Applicable controls:
In addition to preconceptions, it allows only a specific list of Whitelisting files for applications
and programs to work on servers for sensitive systems.
Protect servers for sensitive systems with company-approved End-point Protection
technologies.
The following application will be updated:
Apply updates packages, and security fixes, at least once a month, to sensitive external,
internet-connected systems.
Allocation of Workstations to technical personnel with important and sensitive powers, to be
isolated in a private network, to manage systems and not to be connected to any network, or
other service (e.g.:
E-mail service, Internet).
Review secure configuration and Hardening settings and fortifications at least every six months.
Review and modify Default Configuration and make sure there are no fixed, background, and
virtual passwords (Hard-Coded, Backdoor and Default Passwords) as applicable.
Application Security
Goal:
Ensure that internal applications, for the sensitive systems of the entity, are protected from risks
and attacks.
Applicable controls:
Protection requirements for internal applications of a company's sensitive systems must be
identified, documented and adopted through the use of secure protocols (such as HTTPS
protocol).
Clarify the user safe use policy.
The following application should be updated to increase the rate of protection and security:
Secure Session Management, including authenticity, lockout and timeout.
Data and Information Protection
Goal
Ensure the protection of confidentiality, integrity, accuracy and availability of company data and
information, in accordance with the company's regulatory policies and procedures.
Controls
In addition to pre-existing controls such as classifying all sensitive system data, protecting
classified data for sensitive systems through techniques, data leakage prevention.
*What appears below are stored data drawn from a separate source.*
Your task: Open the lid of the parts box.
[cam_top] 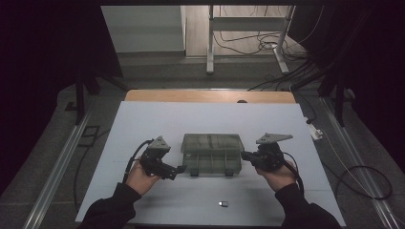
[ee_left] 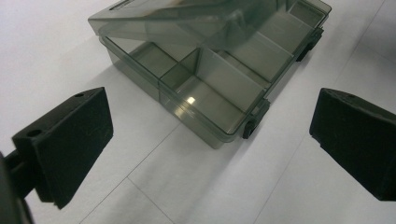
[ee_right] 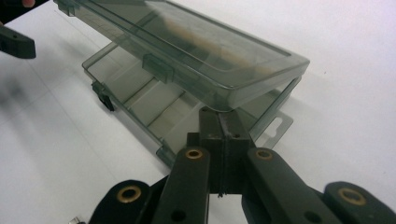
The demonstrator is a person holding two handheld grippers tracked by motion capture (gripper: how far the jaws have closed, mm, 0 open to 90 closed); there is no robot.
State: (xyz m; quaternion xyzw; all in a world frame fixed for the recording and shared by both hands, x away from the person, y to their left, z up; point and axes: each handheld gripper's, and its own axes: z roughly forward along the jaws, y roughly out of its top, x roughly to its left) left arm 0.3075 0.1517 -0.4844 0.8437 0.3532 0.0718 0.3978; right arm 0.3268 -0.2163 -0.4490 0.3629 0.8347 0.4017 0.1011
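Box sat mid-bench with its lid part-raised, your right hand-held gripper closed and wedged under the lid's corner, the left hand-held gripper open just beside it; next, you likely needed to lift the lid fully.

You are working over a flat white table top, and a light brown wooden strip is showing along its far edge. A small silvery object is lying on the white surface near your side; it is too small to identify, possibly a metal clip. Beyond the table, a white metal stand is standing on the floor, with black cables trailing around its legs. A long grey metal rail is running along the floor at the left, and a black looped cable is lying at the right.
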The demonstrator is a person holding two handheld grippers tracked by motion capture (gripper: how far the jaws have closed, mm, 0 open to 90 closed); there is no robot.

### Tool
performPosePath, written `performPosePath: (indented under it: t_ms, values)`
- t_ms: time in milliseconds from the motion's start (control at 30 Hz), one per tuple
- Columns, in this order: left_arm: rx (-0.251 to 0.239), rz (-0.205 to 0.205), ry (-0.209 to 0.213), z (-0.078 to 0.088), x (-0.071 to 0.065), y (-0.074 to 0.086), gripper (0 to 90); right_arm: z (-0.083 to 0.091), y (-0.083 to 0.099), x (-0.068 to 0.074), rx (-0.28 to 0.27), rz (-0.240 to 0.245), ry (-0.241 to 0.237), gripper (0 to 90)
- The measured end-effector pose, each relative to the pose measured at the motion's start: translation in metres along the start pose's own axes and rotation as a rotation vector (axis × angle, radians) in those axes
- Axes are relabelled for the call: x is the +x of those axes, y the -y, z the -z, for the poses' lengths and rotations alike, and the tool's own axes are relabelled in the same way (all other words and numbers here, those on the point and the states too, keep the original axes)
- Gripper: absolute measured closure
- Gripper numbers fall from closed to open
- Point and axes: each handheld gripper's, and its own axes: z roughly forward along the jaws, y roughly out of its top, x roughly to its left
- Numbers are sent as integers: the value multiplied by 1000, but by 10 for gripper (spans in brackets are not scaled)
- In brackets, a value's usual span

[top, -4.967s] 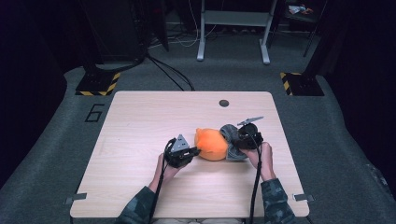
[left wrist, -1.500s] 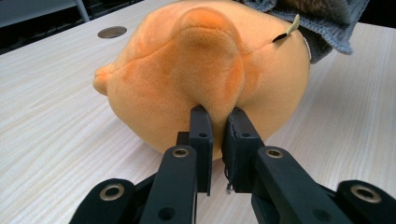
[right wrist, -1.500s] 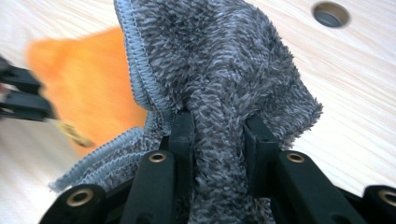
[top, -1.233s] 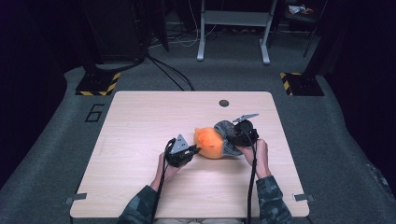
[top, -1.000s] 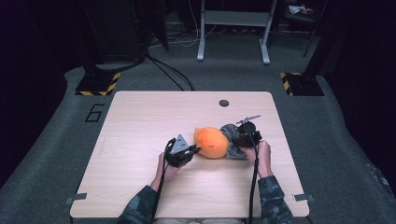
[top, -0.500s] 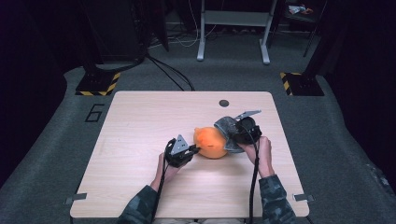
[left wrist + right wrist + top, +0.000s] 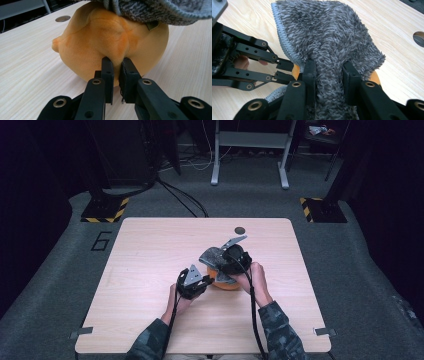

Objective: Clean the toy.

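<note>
**Grey cloth over orange plush, both grippers clamped**

Orange round plush toy [image 7: 110, 47] sits on the pale wooden surface [image 7: 150, 255], just ahead of the left gripper [image 7: 115, 65], whose jaws are nearly together, pinching a fold of the plush. Fuzzy grey knitted cloth [image 7: 329, 42] drapes over the top of the toy. Right gripper [image 7: 329, 72] clamps a bunched ridge of this cloth between its jaws, above the plush, with the left gripper's jaws close beside it.
</note>
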Motion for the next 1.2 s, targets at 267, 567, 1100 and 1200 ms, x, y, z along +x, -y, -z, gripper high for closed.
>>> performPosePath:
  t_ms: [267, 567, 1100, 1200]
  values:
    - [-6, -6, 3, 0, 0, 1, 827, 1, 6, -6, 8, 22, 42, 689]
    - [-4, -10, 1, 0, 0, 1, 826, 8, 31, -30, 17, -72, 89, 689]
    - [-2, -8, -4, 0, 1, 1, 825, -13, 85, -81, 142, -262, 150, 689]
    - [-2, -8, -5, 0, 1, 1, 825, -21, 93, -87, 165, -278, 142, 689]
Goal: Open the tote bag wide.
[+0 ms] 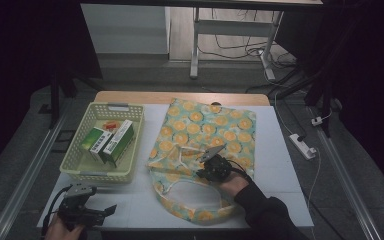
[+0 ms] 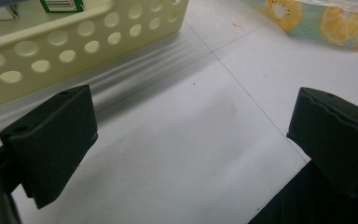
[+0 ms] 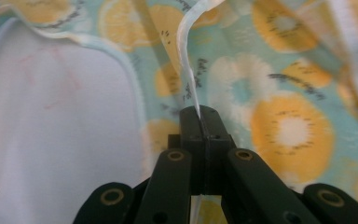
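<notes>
The right gripper (image 3: 200, 119) had its jaws clamped on the bag's strap (image 3: 186, 60), the fruit-print bag (image 1: 205, 145) spread beneath them, so lifting its mouth open probably came next, while the left gripper (image 2: 191, 140) waited, jaws wide and empty.

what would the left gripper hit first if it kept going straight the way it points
Probably bare table, then the fruit-print bag beyond. The left gripper is open and aims past the basket; depth is unclear.
</notes>
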Demonstrator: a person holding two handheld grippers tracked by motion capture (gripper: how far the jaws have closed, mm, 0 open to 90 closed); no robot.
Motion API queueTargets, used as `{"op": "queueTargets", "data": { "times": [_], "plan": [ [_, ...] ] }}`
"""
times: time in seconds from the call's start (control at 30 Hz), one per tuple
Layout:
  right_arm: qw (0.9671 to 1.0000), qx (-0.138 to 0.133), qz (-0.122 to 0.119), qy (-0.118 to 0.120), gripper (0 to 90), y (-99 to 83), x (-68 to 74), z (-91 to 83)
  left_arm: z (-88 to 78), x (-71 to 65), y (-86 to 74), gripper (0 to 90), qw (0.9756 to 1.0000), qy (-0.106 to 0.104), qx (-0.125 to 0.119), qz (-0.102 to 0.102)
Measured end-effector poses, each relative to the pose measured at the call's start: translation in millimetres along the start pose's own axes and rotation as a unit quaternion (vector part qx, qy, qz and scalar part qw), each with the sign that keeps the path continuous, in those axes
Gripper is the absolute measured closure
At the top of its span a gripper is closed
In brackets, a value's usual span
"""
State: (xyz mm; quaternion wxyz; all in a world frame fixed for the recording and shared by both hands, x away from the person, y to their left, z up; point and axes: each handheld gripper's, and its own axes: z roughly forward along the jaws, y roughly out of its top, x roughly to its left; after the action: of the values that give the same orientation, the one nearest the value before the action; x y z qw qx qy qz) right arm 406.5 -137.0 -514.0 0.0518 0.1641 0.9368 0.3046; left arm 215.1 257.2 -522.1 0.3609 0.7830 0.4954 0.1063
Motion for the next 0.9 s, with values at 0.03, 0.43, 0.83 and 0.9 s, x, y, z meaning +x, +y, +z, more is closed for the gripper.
{"op": "queueTargets", "data": {
  "times": [0.03, 0.43, 0.83, 0.9],
  "plan": [
    [0.9999, -0.010, 0.008, 0.004, 89.9, 0.8, -2.3, -2.5, 0.0, 0.1, 0.0, 1.5, 1.0000, 0.000, 0.000, 0.000],
    [0.9949, -0.089, 0.048, -0.002, 89.9, 11.2, -20.0, -32.6, 0.0, 0.8, 0.0, 1.4, 1.0000, -0.001, -0.001, -0.004],
    [0.9891, -0.133, 0.064, -0.004, 89.9, 28.7, -27.2, -53.3, -0.2, 1.4, 0.1, 1.4, 1.0000, -0.001, -0.001, -0.006],
    [0.9879, -0.139, 0.069, 0.000, 89.9, 31.5, -29.0, -56.4, 0.0, 1.5, 0.0, 1.4, 1.0000, -0.001, -0.001, -0.007]
  ]
}}
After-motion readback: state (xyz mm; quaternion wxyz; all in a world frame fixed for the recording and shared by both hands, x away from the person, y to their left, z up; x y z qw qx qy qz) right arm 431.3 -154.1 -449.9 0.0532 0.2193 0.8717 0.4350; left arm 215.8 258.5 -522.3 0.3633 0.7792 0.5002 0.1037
Data Leakage Prevention is a strategy to preserve important data, from unauthorized persons,
and prevent it from circulating outside the organization in any form and location of such data,
whether stored on In-Rest volumes, user devices, and servers
.) In-Transit or in-Use
Some other important aspects of data and information protection should be covered as follows:
Determine the required retention period for business data on sensitive systems, depending on
relevant legislation, and only required data are retained in production environments for
sensitive systems.
- List of policy that is NOT available in organization
Share, view or sell user data to those who want to conduct studies and statistics
No building for disaster recovery plans
remote work policy does not use this policy because all employees perform their jobs from the
job site and come to it to finish their work
The policy of paying bills to users does not apply this policy in the company because the
programs are applied free of charge and do not need to have a payment policy.